• **TASK OBJECTIVE**
Write out the entire listing below exactly, with the pictures left out.

++++++++

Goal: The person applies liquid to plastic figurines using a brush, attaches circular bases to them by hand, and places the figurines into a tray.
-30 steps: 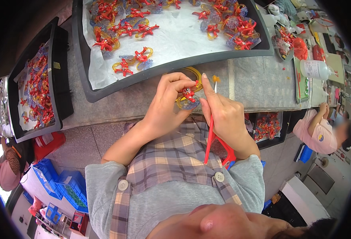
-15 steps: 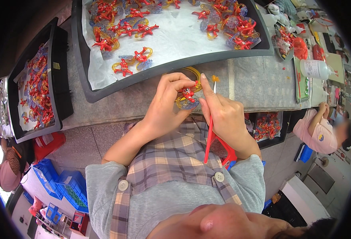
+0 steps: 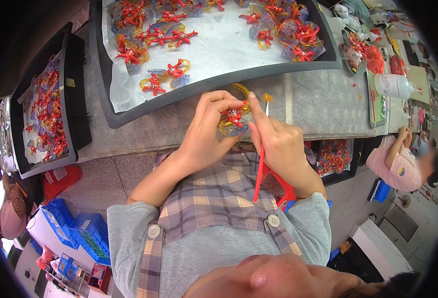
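Red figure (image 3: pixel 234 118) at frame centre, pinched by left hand (image 3: pixel 210 126) fingers, over table (image 3: pixel 323 107) edge. Right hand (image 3: pixel 277 144) closed on red brush (image 3: pixel 261 159), tip beside figure. Tray (image 3: pixel 219 49) of figures above; second tray (image 3: pixel 42 107) at left.

Bright, even overhead light, soft shadows, sharp centre, fisheye bending and dark vignette at the rim.

— What sits at twelve o'clock?
— A black tray (image 3: pixel 129 121) of red figures. At nine, a second tray (image 3: pixel 18 129); at three, a white bottle (image 3: pixel 395 85); at seven, blue crates (image 3: pixel 82 233).
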Available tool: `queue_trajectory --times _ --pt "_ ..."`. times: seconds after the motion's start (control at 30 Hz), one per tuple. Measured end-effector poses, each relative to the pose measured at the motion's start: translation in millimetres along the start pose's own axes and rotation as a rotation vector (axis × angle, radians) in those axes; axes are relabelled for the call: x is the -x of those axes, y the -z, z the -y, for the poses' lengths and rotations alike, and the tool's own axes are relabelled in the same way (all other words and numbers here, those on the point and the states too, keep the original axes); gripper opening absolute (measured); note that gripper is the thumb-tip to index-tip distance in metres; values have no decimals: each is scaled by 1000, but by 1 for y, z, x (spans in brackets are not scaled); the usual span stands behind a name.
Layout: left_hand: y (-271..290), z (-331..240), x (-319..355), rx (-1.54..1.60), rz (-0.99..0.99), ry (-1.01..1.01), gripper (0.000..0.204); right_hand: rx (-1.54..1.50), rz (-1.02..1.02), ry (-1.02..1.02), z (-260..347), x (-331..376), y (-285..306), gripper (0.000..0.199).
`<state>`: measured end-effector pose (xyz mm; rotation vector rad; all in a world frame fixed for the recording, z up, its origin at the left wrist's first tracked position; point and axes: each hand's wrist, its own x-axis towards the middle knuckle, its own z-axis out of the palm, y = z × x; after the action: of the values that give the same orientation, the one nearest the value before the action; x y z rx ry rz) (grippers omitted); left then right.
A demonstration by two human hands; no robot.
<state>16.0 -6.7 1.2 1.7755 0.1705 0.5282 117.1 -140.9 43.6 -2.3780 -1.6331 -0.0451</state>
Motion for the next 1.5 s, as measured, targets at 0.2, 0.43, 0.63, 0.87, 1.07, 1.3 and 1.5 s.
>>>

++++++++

• **PROBLEM SOLUTION**
Goal: The person applies liquid to plastic figurines using a brush, attaches circular bases to them by hand, and places the figurines into a tray.
-30 steps: 
-15 steps: 
+0 steps: 
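Red figure (image 3: pixel 234 118) at frame centre, pinched by left hand (image 3: pixel 210 126) fingers, over table (image 3: pixel 323 107) edge. Right hand (image 3: pixel 277 144) closed on red brush (image 3: pixel 261 159), tip beside figure. Tray (image 3: pixel 219 49) of figures above; second tray (image 3: pixel 42 107) at left.

Bright, even overhead light, soft shadows, sharp centre, fisheye bending and dark vignette at the rim.

— What sits at twelve o'clock?
— A black tray (image 3: pixel 129 121) of red figures. At nine, a second tray (image 3: pixel 18 129); at three, a white bottle (image 3: pixel 395 85); at seven, blue crates (image 3: pixel 82 233).
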Available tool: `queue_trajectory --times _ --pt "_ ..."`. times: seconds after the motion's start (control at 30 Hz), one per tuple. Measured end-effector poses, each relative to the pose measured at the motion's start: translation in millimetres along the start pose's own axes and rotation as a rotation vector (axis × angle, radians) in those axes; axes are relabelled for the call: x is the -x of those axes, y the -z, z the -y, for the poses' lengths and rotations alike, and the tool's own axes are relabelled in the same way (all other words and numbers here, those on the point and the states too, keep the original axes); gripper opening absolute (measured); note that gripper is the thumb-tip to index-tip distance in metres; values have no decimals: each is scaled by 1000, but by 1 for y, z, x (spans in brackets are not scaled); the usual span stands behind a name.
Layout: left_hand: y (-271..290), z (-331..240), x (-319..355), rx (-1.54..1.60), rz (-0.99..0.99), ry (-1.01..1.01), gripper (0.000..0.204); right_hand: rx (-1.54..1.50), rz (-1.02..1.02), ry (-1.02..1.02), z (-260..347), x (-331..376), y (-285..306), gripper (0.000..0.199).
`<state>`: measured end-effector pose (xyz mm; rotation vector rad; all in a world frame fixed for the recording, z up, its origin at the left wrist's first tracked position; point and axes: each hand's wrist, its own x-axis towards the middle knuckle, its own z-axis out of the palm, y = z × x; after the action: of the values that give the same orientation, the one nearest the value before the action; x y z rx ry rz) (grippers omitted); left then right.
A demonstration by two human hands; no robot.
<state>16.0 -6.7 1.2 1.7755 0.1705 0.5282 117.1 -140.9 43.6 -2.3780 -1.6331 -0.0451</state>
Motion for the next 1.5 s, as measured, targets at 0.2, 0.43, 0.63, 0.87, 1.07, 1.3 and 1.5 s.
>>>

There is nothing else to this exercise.